Farsz do zimnych pasztetów Strazburskich
Wziąć trzy wątróbki cielęce, lub kilkanaście wątróbek z tłustych gęsi, oskrobać z plew, usiekać, rozpuścić funt masła, usmażyć w nim kilka cebul usiekanych; włożyć wątróbkę, trzymać na ogniu mieszając póki nie zbieleje, przełożyć na płótno i wycisnąwszy z niej wodę, przetrzeć przez rzadkie sito. Usmażyć jajecznicę na maśle i znowu, przetarć przez rzadkie sito. Wziąć kawał cielęciny, wyżyłować, usiekać jak najdrobniej, utłuc w moździerzu na miazgę, dodać funt świeżej słoniny naskrobanej i przetartej przez sito, bułki pszennej wymoczonej w mleku i wyciśniętej w płótnie, nieco gałki muszkatowej, pieprzu utłuczonego angielskiego i prostego, 10 surowych jaj, kawałek suchego buljonu rozpuszczonego, i utłuc w moździerzu, a potem wymieszać z wątróbką, dodawszy nieco w kostkę krajanych truflo w wprzód wymoczonych w winie, żeby wybrzękły.
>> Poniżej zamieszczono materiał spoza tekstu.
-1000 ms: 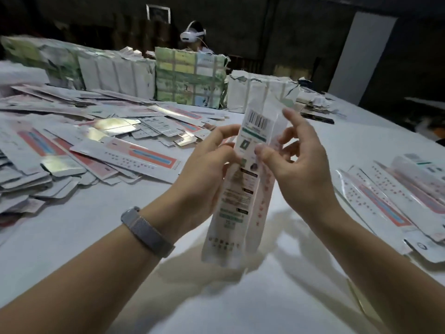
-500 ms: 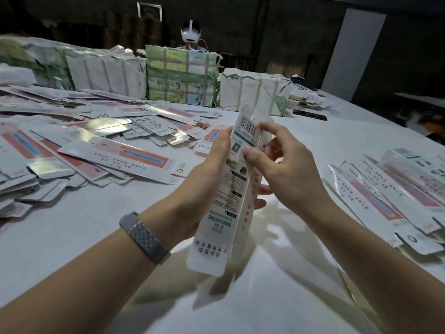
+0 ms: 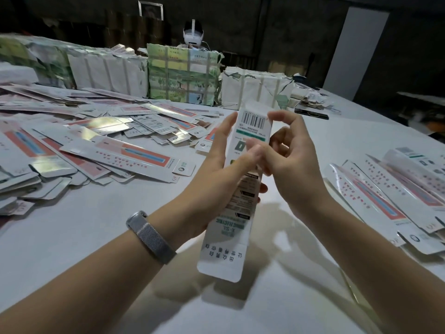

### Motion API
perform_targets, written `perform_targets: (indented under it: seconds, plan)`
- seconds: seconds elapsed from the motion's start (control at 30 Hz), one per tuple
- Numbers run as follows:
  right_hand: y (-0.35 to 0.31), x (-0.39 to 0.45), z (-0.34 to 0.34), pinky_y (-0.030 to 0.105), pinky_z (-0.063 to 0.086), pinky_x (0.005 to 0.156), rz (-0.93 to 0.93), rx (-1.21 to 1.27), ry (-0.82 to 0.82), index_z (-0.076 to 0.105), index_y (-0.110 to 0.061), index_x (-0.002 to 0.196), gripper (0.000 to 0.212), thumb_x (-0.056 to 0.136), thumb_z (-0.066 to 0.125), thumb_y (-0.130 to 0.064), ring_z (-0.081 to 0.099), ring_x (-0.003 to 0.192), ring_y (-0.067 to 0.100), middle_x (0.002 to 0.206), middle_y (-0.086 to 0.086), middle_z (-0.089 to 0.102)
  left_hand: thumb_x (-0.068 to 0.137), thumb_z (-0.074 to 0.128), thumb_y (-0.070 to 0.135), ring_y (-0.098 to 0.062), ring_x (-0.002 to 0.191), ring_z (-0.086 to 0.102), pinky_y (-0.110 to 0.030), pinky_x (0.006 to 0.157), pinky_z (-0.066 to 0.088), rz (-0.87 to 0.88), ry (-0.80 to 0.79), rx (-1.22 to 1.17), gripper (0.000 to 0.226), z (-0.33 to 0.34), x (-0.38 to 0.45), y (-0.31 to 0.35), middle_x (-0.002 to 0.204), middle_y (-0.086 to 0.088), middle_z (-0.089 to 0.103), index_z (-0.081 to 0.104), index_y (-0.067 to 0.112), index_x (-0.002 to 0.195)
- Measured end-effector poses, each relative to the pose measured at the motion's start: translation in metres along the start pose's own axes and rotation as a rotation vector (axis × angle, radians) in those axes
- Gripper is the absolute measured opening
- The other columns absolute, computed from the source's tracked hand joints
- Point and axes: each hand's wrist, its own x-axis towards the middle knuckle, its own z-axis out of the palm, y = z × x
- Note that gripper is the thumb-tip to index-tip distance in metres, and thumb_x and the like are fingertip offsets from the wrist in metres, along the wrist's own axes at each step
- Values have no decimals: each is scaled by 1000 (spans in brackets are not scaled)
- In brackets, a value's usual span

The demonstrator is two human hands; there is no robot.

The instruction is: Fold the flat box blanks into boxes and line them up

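1. The worktop (image 3: 240, 317) is white and carries everything; the box (image 3: 240, 196) held above its middle is the landmark here.
2. Bundles (image 3: 183, 75) of wrapped stock stand in a row well behind the box, green-printed ones among white ones.
3. A heap of blanks (image 3: 101, 141) lies flat to the left of the box, some showing red-and-blue print, some shiny silver.
4. A smaller row of blanks (image 3: 385, 189) lies to the right of the box, overlapping one another.
5. The box is a long, narrow white blank held upright and slightly tilted, barcode end up, rounded flap at the bottom, clear of the worktop.
6. The left hand (image 3: 216, 179) wraps the box's middle from the left, thumb across the printed front; its grip is closed on the box.
7. The right hand (image 3: 293, 165) pinches the box's right edge, forefinger touching the top by the barcode.
8. A grey wristband (image 3: 150, 237) sits on the left wrist, below-left of the box.
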Motion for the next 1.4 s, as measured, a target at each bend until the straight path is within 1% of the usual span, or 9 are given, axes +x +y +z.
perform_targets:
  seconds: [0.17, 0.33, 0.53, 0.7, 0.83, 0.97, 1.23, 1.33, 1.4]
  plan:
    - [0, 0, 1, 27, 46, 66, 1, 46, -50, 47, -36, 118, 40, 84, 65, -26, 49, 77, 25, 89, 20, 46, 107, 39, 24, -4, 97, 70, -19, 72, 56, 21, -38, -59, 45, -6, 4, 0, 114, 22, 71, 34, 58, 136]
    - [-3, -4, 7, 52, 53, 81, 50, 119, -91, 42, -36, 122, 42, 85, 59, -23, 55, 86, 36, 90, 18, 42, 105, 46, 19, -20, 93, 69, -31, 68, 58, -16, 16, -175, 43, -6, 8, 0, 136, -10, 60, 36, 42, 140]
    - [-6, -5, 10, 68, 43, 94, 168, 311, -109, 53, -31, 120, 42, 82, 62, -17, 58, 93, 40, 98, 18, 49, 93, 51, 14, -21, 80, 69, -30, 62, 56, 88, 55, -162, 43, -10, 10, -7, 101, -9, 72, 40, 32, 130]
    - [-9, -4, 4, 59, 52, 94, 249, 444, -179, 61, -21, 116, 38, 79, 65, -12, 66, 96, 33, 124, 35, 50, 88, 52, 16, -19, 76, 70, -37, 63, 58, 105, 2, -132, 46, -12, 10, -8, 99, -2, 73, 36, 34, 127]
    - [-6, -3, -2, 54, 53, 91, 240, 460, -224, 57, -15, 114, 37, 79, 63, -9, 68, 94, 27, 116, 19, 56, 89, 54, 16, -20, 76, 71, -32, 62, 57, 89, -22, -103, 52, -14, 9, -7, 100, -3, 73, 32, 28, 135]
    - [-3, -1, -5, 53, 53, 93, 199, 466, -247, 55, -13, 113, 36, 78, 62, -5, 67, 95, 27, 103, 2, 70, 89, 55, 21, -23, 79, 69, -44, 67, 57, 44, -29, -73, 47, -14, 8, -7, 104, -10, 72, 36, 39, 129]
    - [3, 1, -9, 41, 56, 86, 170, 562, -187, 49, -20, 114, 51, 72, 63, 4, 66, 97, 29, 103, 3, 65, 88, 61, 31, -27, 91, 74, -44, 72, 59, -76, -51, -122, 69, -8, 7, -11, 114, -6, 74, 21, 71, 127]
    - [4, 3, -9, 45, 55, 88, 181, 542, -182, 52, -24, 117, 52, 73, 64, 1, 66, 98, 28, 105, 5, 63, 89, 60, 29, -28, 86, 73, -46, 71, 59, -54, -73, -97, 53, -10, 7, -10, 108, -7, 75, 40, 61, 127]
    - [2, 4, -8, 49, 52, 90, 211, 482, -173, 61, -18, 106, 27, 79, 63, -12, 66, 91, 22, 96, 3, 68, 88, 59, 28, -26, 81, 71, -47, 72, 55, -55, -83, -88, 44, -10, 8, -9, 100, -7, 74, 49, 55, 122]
Tym sposobem przygotowany farsz włożyć do pokrywy lub rądelka wysmarowanego masłem, mającego wyłożone dno i boki cieńko pokrajaną w plasterki słoniną. Wziąć papier dobrze wysmarowany masłem, nakryć z wierzchu i wstawić na półtory godziny do gorącego pieca. Zwierzynę, lub w niedostatku onej, kury albo indyki wprzód wyżyłowane i upieczone, pokrajać jak można najcieniej w plasterki, i gdy farsz ostygnie, ułożyć rząd farszu, rząd żwierzyny lub ptastwa, nacisnąć kamieniem w naczyniu mającem kształt jaszczyka, lub jaki się podoba. Dając do stołu, dla ozdoby można obłożyć galaretami. Do tego daje się sos musztardowy, albo inny do zimnych potraw.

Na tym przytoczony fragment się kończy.